This fact eventually caught the attention of Ron.
"Hey, uh, did you know that your friend was talking to Vriska?" He asked Dave. The blond boy shrugged.
"Yeah, they're friends. I can't for the life of me understand how he can bear to talk to her for five seconds, but whatever. Anyway, do you think you can get them?" Though still looking bewildered, Ron nodded.
"Whatever it is, if Umbridge is involved, they'll be jumping to help out, I think. I'll be right back." He wandered off into the boy's dormitory, and Dave made his way back towards John. He and Vriska were laughing about something, though they both managed to stifle it into snickers when Dave approached.
"Dude, I don't even want to know," he said to John.
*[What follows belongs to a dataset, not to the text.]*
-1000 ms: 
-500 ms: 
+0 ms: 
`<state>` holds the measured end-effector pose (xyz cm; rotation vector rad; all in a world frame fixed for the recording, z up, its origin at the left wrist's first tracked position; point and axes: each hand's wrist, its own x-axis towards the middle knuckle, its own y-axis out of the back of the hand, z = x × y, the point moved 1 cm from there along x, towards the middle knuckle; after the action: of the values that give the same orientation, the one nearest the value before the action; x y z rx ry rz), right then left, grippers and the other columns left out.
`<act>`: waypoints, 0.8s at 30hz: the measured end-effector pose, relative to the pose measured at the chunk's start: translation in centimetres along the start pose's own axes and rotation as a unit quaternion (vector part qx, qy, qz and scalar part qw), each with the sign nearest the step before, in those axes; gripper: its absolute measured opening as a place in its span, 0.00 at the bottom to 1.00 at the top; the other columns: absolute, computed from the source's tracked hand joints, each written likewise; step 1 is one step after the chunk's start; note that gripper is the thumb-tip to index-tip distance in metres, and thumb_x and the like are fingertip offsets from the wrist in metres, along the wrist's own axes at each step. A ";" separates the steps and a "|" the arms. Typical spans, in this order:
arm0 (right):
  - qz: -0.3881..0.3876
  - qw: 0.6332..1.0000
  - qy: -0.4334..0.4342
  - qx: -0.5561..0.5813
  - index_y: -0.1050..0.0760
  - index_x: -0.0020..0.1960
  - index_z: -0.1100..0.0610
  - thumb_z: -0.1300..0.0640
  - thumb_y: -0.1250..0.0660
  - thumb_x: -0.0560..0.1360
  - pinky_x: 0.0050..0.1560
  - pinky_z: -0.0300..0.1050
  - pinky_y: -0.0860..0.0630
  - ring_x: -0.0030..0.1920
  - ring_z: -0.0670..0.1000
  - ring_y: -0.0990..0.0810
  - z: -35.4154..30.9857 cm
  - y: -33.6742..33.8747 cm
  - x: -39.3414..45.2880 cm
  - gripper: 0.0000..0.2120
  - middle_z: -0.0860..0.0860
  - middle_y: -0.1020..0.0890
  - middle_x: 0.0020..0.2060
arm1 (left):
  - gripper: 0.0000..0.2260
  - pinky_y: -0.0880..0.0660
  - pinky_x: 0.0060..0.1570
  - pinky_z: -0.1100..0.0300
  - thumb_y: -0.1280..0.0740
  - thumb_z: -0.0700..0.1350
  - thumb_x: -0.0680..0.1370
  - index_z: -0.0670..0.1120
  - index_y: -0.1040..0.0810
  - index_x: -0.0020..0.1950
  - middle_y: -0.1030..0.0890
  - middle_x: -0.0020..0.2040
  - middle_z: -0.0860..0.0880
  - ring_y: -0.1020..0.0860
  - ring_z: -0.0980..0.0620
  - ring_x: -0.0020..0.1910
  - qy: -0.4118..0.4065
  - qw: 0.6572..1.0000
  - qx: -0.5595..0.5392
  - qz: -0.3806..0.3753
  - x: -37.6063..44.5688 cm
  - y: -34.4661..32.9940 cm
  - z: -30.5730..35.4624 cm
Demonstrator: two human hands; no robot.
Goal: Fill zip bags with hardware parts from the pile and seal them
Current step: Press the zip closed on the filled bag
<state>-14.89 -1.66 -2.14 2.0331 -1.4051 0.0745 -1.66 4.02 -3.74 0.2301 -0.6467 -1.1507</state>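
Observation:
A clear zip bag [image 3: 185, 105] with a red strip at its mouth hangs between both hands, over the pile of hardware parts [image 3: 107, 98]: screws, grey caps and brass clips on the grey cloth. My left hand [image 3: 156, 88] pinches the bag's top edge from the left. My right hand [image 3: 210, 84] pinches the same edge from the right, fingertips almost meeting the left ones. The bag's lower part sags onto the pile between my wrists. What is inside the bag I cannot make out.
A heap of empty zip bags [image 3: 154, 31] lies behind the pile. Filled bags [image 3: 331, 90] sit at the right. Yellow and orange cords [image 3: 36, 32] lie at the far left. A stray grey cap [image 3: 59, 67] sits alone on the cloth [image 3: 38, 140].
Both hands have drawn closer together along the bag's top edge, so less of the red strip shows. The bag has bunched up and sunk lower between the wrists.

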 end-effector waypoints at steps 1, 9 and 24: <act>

The bespectacled boy just grinned.
"So? What's up?" John asked.
"Ron's going to get them," Dave replied. Vriska gave them a perplexed look.
"Them who? What's going on?" John gave a quick glance around conspiratorially before leaning in close to her and whispering.
"We're going to prank Umbridge, and we're getting help from the Weasley twins." Vriska blinked, surprised, before splitting into a vicious grin.
"Oh, this is too good. Count me in."
"Well, if Serket's involved, then we're definitely not helping." John looked past Vriska's head to see a pair of red headed boys, followed by Ron. They both appeared to be couple years older than their younger brother, and were quite obviously twins. John could scarcely tell one from the other. They both smirked mischievously, in spite of what either one or the other had just said. Vriska stepped to the side, sneering at them both.
"You say that now, but there's no way you'll refuse this," she said imperiously.
"How do you know that?" One of the twins asked.
"Read our minds?" The other said jokingly. John sighed to himself. Maybe he should have listened to Karkat and not helped Vriska get used enough to human minds to be able to read their thoughts. If these two knew about it, she'd probably been making very good use of her new ability. At least, he reasoned, she couldn't control humans like she could some trolls. Vriska shook her head with a smirk.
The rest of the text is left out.